It is certainly the case that Russia and Iran’s individual contributions to the Syrian Civil War have been on the upswing. This month Russia moved from mere financial and material assistance to direct contributions to the war effort. The Wall Street Journal reports that Moscow may soon deliver an additional two dozen fighter jets to the Assad regime, for use against ISIL targets as well as moderate rebels such as the Free Syrian Army.

The extent and nature of Iranian contributions are somewhat less clear. There are certainly dozens of officers from the Iranian Revolutionary Guard Corps’ Quds Force present in the country, though some sources including networks of Iranian dissidents report that the hardline paramilitary’s contributions are more numerous and include direct participation in conflict. Iran denies this, but it also routinely denies demonstrable influence in Syria and other regions of the Middle East.

In fact, the extent of Iranian influence in Syria was discussed on Tuesday in an article published by The Guardian. It noted that even persons close to the Assad regime are concerned about Iranian overreach and its contribution to the increasingly sectarian nature of conflict in Syria. The same accusations have been levied against Iranian influence in Iraq. In that case, Tehran has been widely blamed for the consolidation of power into hardline Shiite hands, which alienated the Sunnis and set the stage for the rise of ISIL as a Sunni alternative to Shiite extremism.

The Guardian quoted one prominent Syrian lawyer as saying that if the situation in Syria continues along its current trajectory, Tehran could eventually control everything. Already it has attempted to wield local authority to force population swaps in order to explicitly divide Sunni and Shiite Syrians. Such attempts to manipulate policy are in stark contrast to Iranian officials’ public statements repudiating all foreign influence in Syria.

Syrian journalist Ibrahim Hamidi told The Guardian that Iran has been habitually doing the opposite of what it says with respect to foreign influence, desire for a political solution, and more.
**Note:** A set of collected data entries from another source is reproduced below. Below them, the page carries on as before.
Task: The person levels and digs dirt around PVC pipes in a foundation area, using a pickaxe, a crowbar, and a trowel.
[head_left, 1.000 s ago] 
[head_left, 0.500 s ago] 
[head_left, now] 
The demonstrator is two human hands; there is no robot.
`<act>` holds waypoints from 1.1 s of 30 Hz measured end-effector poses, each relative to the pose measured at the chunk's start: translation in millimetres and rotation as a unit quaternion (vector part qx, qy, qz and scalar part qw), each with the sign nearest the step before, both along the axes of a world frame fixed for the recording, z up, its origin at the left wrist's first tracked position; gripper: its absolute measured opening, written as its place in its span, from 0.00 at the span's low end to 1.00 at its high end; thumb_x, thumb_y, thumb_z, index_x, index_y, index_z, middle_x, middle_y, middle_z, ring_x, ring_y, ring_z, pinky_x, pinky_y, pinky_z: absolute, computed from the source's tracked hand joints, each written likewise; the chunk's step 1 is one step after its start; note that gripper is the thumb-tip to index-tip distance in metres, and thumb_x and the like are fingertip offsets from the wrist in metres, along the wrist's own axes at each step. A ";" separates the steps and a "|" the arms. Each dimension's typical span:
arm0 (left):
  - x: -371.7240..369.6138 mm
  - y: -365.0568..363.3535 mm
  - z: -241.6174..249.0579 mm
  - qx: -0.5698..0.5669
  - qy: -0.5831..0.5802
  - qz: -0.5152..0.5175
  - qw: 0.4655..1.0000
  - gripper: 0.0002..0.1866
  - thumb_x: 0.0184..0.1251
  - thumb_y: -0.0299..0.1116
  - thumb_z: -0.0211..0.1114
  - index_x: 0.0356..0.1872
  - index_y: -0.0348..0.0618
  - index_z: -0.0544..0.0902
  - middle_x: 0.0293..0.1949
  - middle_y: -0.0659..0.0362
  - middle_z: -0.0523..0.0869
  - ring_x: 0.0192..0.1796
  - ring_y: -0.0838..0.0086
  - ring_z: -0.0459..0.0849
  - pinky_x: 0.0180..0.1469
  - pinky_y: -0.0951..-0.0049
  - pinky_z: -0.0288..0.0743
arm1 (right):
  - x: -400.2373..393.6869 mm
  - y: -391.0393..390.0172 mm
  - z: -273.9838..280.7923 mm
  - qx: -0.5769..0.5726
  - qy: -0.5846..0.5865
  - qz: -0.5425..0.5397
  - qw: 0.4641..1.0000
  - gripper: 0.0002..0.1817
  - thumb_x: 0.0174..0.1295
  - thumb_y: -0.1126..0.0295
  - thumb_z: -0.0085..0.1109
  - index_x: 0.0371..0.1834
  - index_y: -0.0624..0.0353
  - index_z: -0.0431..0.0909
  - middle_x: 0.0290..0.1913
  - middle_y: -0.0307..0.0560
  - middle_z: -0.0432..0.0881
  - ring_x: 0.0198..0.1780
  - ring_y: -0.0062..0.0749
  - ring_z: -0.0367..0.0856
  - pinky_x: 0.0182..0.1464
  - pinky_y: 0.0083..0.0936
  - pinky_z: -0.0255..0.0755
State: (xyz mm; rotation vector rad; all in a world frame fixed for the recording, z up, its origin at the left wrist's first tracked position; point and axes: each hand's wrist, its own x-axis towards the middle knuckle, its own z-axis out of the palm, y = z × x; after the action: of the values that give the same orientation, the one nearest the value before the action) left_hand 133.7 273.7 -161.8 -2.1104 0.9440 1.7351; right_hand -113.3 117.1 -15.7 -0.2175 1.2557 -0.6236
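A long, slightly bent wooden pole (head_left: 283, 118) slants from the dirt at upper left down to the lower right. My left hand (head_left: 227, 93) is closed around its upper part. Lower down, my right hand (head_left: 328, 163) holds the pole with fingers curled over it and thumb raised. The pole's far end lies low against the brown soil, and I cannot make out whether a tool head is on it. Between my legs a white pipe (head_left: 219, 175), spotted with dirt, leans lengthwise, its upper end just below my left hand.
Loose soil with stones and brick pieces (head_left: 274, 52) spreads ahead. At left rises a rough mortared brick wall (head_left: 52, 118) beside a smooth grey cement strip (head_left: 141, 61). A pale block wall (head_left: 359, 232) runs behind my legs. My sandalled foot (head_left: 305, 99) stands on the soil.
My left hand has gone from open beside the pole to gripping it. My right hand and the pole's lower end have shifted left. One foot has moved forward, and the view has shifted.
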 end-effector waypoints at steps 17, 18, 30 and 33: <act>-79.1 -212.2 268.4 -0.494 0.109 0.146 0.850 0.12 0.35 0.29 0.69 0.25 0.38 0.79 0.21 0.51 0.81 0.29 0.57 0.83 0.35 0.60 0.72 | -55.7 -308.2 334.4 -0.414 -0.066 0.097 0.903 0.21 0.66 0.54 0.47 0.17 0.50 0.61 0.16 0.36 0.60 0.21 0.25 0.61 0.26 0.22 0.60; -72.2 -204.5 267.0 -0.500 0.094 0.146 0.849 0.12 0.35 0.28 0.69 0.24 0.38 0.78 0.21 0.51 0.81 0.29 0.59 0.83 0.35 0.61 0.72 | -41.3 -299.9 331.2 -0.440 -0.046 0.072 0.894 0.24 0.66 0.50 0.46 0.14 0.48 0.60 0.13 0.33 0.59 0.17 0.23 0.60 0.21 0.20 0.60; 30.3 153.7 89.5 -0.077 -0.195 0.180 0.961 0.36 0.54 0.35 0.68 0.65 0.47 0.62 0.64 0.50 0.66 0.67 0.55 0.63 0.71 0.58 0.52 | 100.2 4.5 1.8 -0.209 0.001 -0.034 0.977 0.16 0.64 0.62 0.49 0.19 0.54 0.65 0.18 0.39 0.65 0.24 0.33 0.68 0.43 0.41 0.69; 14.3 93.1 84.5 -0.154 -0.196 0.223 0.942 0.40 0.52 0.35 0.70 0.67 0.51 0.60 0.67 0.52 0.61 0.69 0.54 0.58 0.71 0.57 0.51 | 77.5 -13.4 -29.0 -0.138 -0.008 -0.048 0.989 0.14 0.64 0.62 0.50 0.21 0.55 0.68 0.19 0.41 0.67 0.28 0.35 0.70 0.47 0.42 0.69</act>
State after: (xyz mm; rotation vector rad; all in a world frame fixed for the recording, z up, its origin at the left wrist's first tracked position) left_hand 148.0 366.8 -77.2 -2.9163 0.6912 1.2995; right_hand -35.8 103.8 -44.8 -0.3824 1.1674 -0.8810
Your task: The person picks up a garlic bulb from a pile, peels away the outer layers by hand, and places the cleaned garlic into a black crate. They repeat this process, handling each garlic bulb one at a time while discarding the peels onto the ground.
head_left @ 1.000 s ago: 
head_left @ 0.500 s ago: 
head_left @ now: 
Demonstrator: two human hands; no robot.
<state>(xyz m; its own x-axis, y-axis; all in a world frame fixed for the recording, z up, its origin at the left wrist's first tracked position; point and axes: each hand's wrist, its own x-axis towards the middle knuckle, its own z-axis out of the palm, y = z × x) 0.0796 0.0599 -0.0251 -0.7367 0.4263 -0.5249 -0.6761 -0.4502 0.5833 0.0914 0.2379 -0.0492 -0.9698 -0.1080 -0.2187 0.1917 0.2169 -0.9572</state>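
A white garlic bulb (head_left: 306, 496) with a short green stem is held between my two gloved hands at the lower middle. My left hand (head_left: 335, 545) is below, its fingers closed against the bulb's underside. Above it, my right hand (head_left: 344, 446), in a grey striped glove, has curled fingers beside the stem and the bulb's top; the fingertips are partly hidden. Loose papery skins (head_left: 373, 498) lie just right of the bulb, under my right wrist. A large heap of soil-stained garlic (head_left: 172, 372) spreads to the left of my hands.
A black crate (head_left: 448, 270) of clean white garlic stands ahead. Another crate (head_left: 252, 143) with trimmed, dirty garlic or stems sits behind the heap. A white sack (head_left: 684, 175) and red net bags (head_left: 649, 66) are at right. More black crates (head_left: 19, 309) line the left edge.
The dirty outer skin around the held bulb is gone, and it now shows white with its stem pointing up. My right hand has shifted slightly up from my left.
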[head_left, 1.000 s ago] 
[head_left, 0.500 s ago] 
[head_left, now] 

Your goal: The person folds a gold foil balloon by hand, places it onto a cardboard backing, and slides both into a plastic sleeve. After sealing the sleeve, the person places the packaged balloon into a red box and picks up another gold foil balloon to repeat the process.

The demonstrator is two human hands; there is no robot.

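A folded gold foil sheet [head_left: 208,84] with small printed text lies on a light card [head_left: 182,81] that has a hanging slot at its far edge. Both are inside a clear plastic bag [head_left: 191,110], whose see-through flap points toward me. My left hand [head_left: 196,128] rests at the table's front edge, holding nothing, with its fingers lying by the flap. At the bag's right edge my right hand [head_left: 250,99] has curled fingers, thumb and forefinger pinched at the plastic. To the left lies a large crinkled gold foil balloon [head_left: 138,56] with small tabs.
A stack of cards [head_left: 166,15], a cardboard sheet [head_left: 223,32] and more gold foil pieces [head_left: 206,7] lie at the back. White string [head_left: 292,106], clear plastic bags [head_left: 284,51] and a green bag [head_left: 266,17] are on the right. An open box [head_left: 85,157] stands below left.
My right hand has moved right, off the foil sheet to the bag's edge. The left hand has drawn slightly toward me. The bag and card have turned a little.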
In this way, Iran’s actual activities contradict not only its own statements, but also some of the professed expectations of Obama administration officials regarding the prospects for a political solution to the ongoing crisis. The Associated Press reported on Tuesday that Secretary of State John Kerry said he still hopes that Russia and Iran recognize that the Assad regime’s days are numbered and that they will thus come around to supporting a political transition and an international compromise.

Iran has stated that it wants the decision about future leadership to be left entirely to the Syrian people, but its recent activities call the sincerity of those statements into question. What’s more, the depth of Iran’s investments in and alleged plans for Syria make it unlikely that it will allow for the removal of a close ally as long as there is any alternative.

The situation may not be as straightforward with regard to Russia’s participation in the conflict and its potential resolution. The AP and the Wall Street Journal both indicated on Tuesday that Russia may be willing to consider a solution that involves the end of the Assad regime as long as it preserves Russia’s interests in the region, including the security of two Russian military bases.

Russia and Iran have different motives for their assistance to Assad, and the associated goals can be fulfilled in different ways. But Iran likely needs Assad to remain in power in order to keep open lines of transit for Iranian weapons deliveries to Palestinian terrorist groups and Lebanon’s Hezbollah paramilitary. Thus, the persistence of Russian interventionism in Syria may come down to the question of how committed Russia is to preserving and growing an alliance with Iran.

If its interest is strong in this area, Moscow will presumably not be quick to sell out Iranian interests in Syria. And numerous developments over the past months and years have given the impression that Russia and Iran are mutually committed to growing closer in the realms of economy, politics, and military cooperation.

The latest example of the latter comes in the form of reports that new sales of military equipment are being arranged between the two countries, close on the heels of the completion of a sale of advance S-300 missile systems to Iran. The National Interest reported on Tuesday that Tehran claimed it would be purchasing Sukhoi Su-30 Flanker jet fighters from its partners in Moscow, thus moving the outmoded Iranian air force toward moderation in one transaction.

One outgrowth of the general collaborative relationship between Iran and Russia, according to the Wall Street Journal, is that although there is no clear evidence thus far, some highly placed US officials assume that the two countries are directly coordinating with each other on their defense of Assad.

The same article noted that the Syrian Foreign Minister Walid Mohi Edine al Muallem personally claimed that this collaboration was growing. He went on to invite other nations to join in that collaboration, and by some accounts at least one other nation and one non-state actor are in the process of so doing. Now Lebanon reports that a recent article in a prominent pro-Hezbollah newspaper claimed that recent talks had led to the formalization of an alliance consisting of Iran, Russia, and Syria, as well as Iraq and Hezbollah.

This alliance has reportedly been dubbed the 4+1 alliance by those responsible for forming it, in a mocking reference to the P5+1 group of nations that was responsible for the July 14 Iran nuclear agreement and the current climate of arguably one-sided rapprochement between Iran and the West.